Florida Governor Ron DeSantis does not appear a big fan of the EU’s way of doing business. During a whistle-stop visit to the UK on April 28, he expressed concerns about the EU trading bloc. He also spoke of his belief in Brexit.
DeSantis, one of the favourites to be the Republican’s candidate for the 2024 US presidential election, suggested that the days of big trade deals involving many countries — one of the cornerstones of the 27-country EU endeavour — are “probably over” for the US. Brexit he declared a “good idea” that appealed to him “philosophically”. He likened the Brits bold move to his country’s Declaration of Independence and its Founding Fathers’ fight to defend their rights.
“The [future of] trading is going to be based on bilateral agreements,” the governor of Florida stated in an interview with the UK’s Sunday Telegraph. “There is a much better chance that there could be something that is mutually beneficial between the UK and the US, rather than doing something with the entire EU.”
Polls indicate that DeSantis is former president Donald Trump’s strongest competition for the Republican ticket in next year’s presidential election. While DeSantis has not officially announced his run, he is doing a lot of positioning and many commentators suggest his announcement to compete for the Republican nomination is imminent. He has just released his memoir: The Courage to be Free: Florida’s Blueprint for America’s Revival.

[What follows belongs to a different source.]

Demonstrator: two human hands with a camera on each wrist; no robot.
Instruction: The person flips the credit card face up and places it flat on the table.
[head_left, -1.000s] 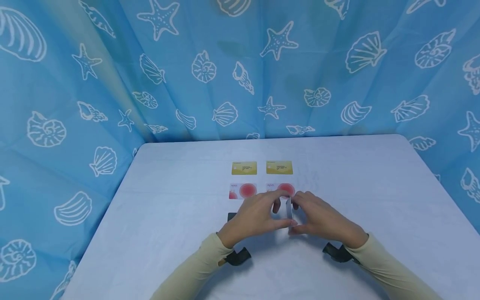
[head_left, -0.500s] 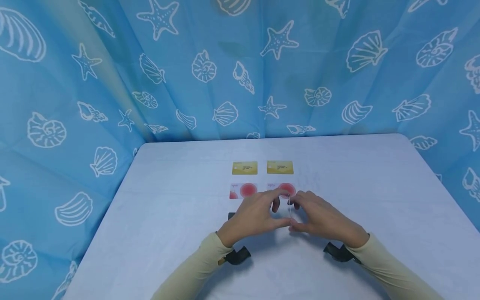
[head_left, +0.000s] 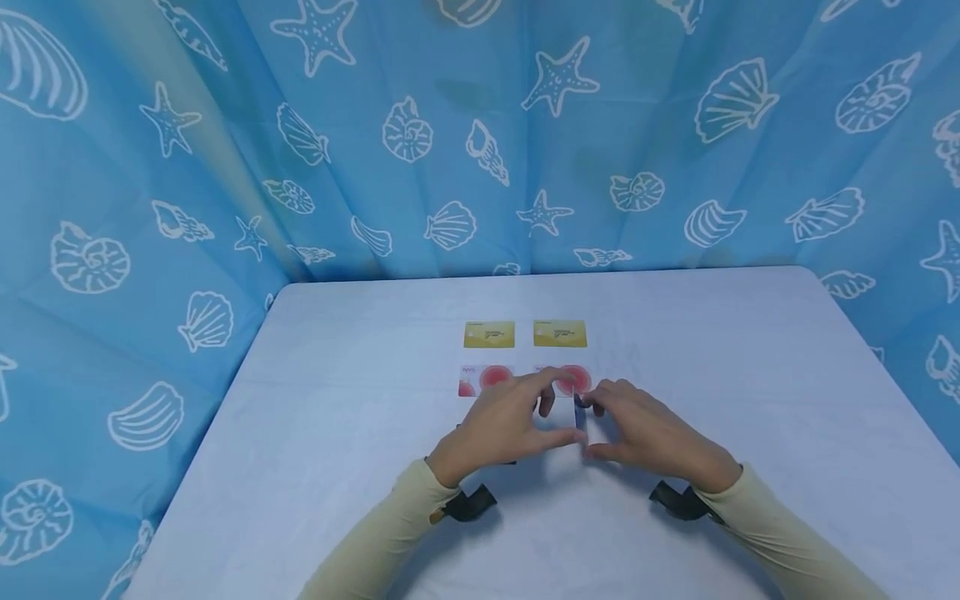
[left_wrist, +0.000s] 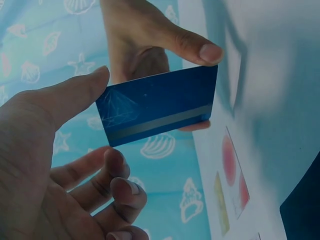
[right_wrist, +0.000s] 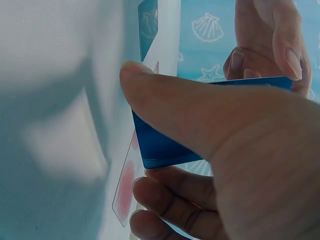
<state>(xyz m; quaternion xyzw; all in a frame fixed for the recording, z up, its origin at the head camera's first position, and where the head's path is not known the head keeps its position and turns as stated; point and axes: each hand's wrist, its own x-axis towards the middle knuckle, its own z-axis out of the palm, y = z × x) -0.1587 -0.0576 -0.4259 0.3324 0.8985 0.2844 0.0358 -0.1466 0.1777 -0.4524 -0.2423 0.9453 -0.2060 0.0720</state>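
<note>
A blue bank card (left_wrist: 157, 107) with a pale stripe stands on edge above the table between both hands. My right hand (head_left: 648, 429) grips one end by its edges, thumb (left_wrist: 200, 50) on one long edge and fingers on the other. My left hand (head_left: 506, 421) is at the opposite end, with its thumb (left_wrist: 92, 82) and index fingertip right at the card's two corners. The left hand's other fingers curl loosely. In the right wrist view the right thumb and hand cover much of the blue card (right_wrist: 160, 142).
Two gold cards (head_left: 489, 335) lie in the back row on the white table (head_left: 360, 383). In front of them lie two white cards with red circles (head_left: 486, 380), the right one partly behind my left hand. Dark wrist straps (head_left: 468, 503) hang beneath both sleeves. A shell-patterned blue curtain (head_left: 420, 183) hangs behind.
My left hand has shifted slightly left and back, its index finger lifting a little. The blue card has turned slightly, showing more of its face. The right hand has barely moved.
</note>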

The US goods and services trade deficit with the European Union in 2019 was estimated to be around $130 billion, with US-EU trade totalling an estimated $720 billion in 2019, according to the Office of the United States Trade Representative.
The trade imbalance was a frequent rhetorical target for Donald Trump as president. He often Tweeted about how the EU made it “impossible” for US farmers, workers and companies to do business.
The European Commission’s latest roadmap for agriculture, known as the “Farm to Fork” strategy, the cornerstone of fundamental agriculture reform intended to foster sustainable agriculture, makes any deal less likely. It has drawn sharp criticism in the US. “With the current recession, one wonders what the consequences of these radical changes will be in Europe,” Bill Wirtz writes for The American Conservative. He notes that US Secretary of Agriculture Sonny Perdue has been particularly active in the European media, “reminding authorities that modern farming is a great asset, that their choices will lead to bad outcomes, and that a trade deal across the Atlantic will be virtually impossible if Europe diverges even more from reasonable norms.”
Like the majority of the Republican Party, DeSantis opposes expansive multilateral trade agreements with collective rules and restrictions — such as those imposed by the EU through so-called “exclusive competence” on the likes of trade and agricultural policy, which in layman terms means the EU calls the shots, overriding a country’s government — though he thinks that the “special relationship” between the US and UK means that a special trade deal between the two is possible.
He described how the relationship is exemplified by the fact that the UK is one of a “handful of countries” that would be “with us when the chips are down.”
The current war in Ukraine has arguably had a unifying effect between the EU and the US through the shared endeavour to enable Ukraine to defeat Russian militarily (leading to questions, on both sides of the Atlantic, about the lack of diplomatic effort to bring about a negotiated peace).
“Our goal must be to preserve unity in the European Union and to preserve unity between the United States and Europe, and we must energise Ukrainians on the front lines and Americans at home,” Ambassador Mark Gitenstein, the United States Ambassador to the European Union, commented in October last year. “We have to create unity at home, have a great narrative that people understand.”
But that narrative could shift significantly if either of the two favourites for the Republican candidacy can go all the way come November 2024.
DeSantis also met with the UK’s Business Secretary Kemi Badenoch, who he praised for her efforts to counter “woke ideology” from “corrupting British society”. Badenoch, who is also the minister for women and equalities, has been outspoken on issues such as gender identity. DeSantis described woke ideology as “a war on the truth” and that “we look at woke infiltrating schools as a problem, woke infiltrating bureaucracies as a problem and woke infiltrating corporate America as a problem.”
It’s a position not dissimilar to that taken by Hungarian leader Viktor Orban in pushing back against what he deems to be dangerously progressive policies propagated by Brussels that undermine Hungary’s core traditional values.